Biotinylated eluates and the corresponding total extract fraction were electrophoresed in 10% polyacrylamide gels. Next, they were blotted onto a nitrocellulose membrane (0.4 μm, GE Health care) using a transfer buffer consisting of 30 mM Tris base, 190 mM glycine, and 20% methanol. After blocking at room temperature in TBS-T (20 mM Trizma base, 500 mM NaCl, 0.1% Tween-20) with 2% skimmed milk powder for at least 30 min, membranes were incubated overnight with rabbit anti-HA (Sigma, dilution 1:1000 in TBS-T 5% skimmed milk) or rabbit anti-Beta tubulin (Sigma, used as a loading control, dilution 1:5000 in TBS-T 5% skimmed milk) at 4 °C. After washing with TBS-T, membranes were incubated with the secondary antibody for 1 h at room temperature (Sigma, 1:10000, anti-rabbit HRP conjugated, diluted in TBS-T 5% skimmed milk).
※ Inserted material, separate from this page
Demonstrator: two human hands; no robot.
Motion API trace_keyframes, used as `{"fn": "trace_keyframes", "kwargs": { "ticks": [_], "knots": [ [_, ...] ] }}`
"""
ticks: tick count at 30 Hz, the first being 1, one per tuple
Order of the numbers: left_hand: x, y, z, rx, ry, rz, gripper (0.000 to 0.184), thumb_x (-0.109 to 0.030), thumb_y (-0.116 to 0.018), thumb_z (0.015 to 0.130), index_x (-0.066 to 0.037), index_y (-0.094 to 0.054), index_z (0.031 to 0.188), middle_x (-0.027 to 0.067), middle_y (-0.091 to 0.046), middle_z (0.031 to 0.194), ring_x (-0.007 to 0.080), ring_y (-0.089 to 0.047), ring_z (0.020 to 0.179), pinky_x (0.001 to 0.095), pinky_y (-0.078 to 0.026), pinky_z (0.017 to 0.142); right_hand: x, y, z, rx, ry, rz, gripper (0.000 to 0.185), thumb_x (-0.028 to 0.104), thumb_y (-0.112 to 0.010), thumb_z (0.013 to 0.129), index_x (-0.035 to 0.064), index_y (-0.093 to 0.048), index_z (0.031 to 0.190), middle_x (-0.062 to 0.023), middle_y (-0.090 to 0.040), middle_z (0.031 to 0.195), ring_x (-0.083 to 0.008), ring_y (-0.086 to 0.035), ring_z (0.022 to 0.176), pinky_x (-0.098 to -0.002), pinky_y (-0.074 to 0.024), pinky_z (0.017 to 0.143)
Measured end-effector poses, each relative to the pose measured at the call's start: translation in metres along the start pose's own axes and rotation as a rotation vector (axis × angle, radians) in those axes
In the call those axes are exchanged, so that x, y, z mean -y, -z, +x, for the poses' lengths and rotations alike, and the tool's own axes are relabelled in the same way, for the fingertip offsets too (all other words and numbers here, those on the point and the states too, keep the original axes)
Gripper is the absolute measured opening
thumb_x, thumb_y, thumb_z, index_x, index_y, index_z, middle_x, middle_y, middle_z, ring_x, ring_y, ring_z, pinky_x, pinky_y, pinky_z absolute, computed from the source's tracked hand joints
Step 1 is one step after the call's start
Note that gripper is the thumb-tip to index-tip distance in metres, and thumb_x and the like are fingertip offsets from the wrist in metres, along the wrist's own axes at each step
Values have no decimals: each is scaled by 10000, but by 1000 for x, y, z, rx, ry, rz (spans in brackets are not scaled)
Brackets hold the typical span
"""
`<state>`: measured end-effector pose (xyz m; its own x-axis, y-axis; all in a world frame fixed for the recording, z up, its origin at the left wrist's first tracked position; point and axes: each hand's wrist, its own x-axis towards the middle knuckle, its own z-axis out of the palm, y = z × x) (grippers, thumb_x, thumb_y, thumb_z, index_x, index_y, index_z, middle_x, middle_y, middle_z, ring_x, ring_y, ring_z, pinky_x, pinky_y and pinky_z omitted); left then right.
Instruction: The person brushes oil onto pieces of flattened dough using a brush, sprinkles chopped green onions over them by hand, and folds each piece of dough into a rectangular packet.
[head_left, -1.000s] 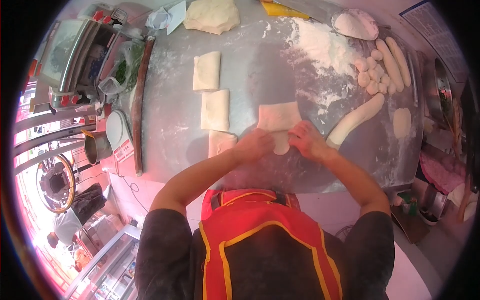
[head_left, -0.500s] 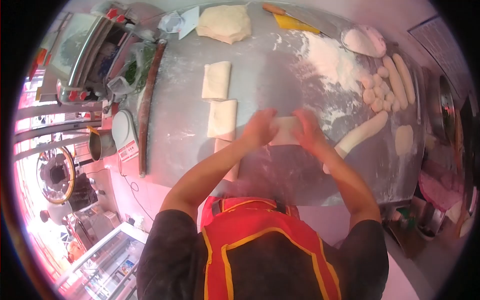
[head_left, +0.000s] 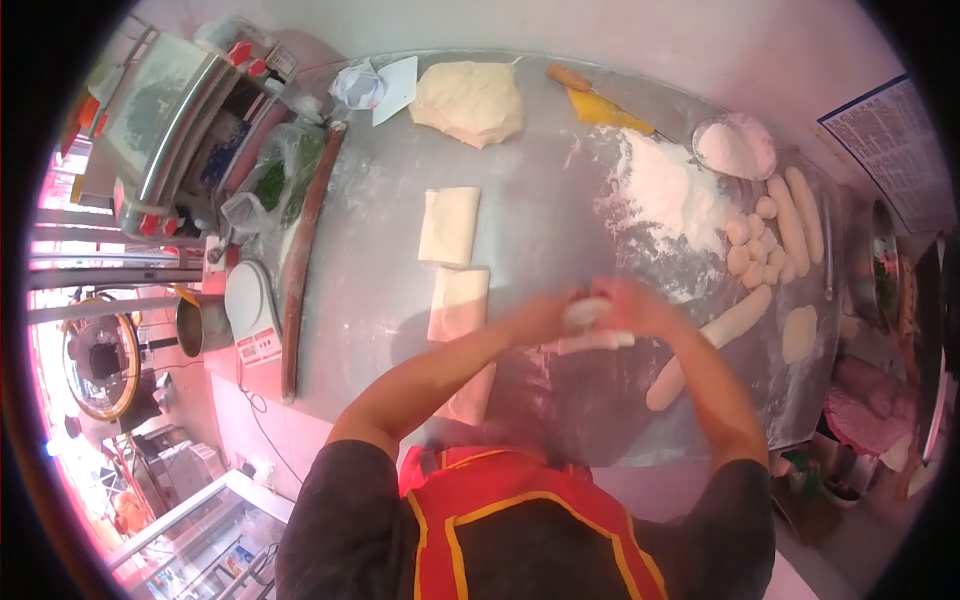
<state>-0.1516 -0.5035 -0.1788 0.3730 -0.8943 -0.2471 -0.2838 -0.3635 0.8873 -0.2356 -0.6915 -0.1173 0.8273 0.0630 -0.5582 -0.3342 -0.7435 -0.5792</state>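
Both my hands are blurred and close together over the metal table. My left hand [head_left: 552, 318] and my right hand [head_left: 635, 308] hold a small folded piece of dough [head_left: 587, 312] between them, fingers closed on it. Just below them a flat strip of dough [head_left: 597, 342] shows. To the left stand folded dough rectangles in a column, an upper one [head_left: 449, 226], a middle one [head_left: 459, 304] and a lower one [head_left: 468, 396] beside my left forearm. A long dough roll [head_left: 738, 316] lies partly behind my right forearm.
A large dough slab [head_left: 467, 98], a knife with an orange handle [head_left: 568, 76] and a bowl of flour [head_left: 733, 146] lie at the back. Loose flour [head_left: 665, 190], small dough balls [head_left: 748, 245] and dough rolls are right. A rolling pin [head_left: 306, 270] and scale [head_left: 250, 305] are left.
The view has tilted, so the table sits lower in it. The dough between my hands was spread flat earlier; now part of it is gathered up between my fingers.
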Motion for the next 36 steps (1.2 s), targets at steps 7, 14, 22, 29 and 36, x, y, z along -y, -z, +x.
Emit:
{"fn": "trace_keyframes", "kwargs": {
  "ticks": [7,14,22,29,36],
  "knots": [
    [5,100,115,-272,203,-569,380,-193,-630,870,1,-584,1193,74,-679,1007,159,-640,923,321,-512,782,10,104,114,-670,323,-98,325,172,-611,829,56,-569,1129,-181,-627,1092,-345,-592,1041,-424,-468,863],
    [20,160,93,-421,315,123,439,-242,-677,820,8,-581,1167,223,-606,1128,366,-588,1017,434,-462,884,-43,33,77,-1112,-207,163,496,204,-473,931,-62,-381,1339,-263,-360,1410,-390,-310,1333,-425,-251,1100],
    [95,173,-21,-836,452,179,450,-342,-711,802,13,-594,1052,173,-635,1015,299,-601,966,395,-469,814,8,-92,90,-705,71,-249,625,290,-540,896,-50,-355,1386,-317,-281,1444,-449,-249,1359,-544,-166,1122],
    [89,170,-19,-578,638,61,493,-392,-774,725,19,-615,945,158,-655,801,272,-627,717,352,-490,668,34,-95,27,-638,133,-34,420,224,-573,895,20,-520,1259,-217,-505,1302,-328,-462,1245,-449,-325,1068],
    [70,138,-17,-728,182,182,411,-240,-753,757,2,-557,1026,150,-647,871,201,-622,782,337,-482,675,96,-85,166,-622,-99,1025,475,215,-610,868,-54,-510,1246,-191,-621,1140,-266,-607,1045,-358,-466,898]
  ]
}}
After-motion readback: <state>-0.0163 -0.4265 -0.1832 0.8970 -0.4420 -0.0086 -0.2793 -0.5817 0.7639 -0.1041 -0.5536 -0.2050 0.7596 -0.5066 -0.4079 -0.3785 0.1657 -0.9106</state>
Finally, the immunoreactive bands were revealed using ECL Prime (GE Healthcare), visualized with the iBright1500 system and further analyzed with the iBright Analysis software (v3.0.1; Invitrogen). The results presented here come from four independent experiments.

Structural modeling

To enable a better visualization of the location of the IDRs, the structures of which were not resolved in the recently published cryo-EM structure, structural models of the IDRs were generated with the SWISS-MODEL protein structure homology-modeling server using the published PIEZO2 cryo-EM structure (6KG722) as template. The modeled IDR structures were subsequently combined with original PIEZO2 cryo-EM structure (6KG7) to create a structural model of full-length PIEZO2. Note, the QMEAN-values of the intracellular domains, which indicate the model quality, were extremely low and thus the structural models of the IDRs solely serves as an orientation guide that should give an idea about the approximate size and localization of the intracellular domains. All molecular images of PIEZO2 were generated with PyMOL 2.4.0 (Schrödinger, LLC). The mouse PIEZO2 amino acid sequence composition and properties were analyzed with Jalview 2.11.0. Disorder prediction was performed on mouse PIEZO2 sequence with PONDR (VSL2), IUPred and ESpritz40,41,42.

Data analysis

All electrophysiological data were analyzed using FitMaster (version 2 × 91, HEKA) and IgorPro 8 (Wavemetrics). All imaging data were analyzed using the Fiji image analysis package.

Statistics

Unless otherwise stated, all data are expressed as means ± s.e.m. All statistical analyses were performed with Excel and Prism 8.0 (Graphpad). Data distribution was systematically evaluated using D’Agostino–Pearson test and parametric or non-parametric tests were chosen accordingly. The statistical tests that were used, the exact P-values and information about the number of independent biological replicates are provided in the display items or the corresponding figure legends. Symbols on graphs (* or #) indicate standard P-value range: *P < 0.05; **P < 0.01; ***P < 0.001 and ns (not significant) P > 0.05. Additional information about the statistical tests can be found in a separate statistics information file, which is provided with this paper.

Reporting summary

Further information on research design is available in the Nature Research Reporting Summary linked to this article.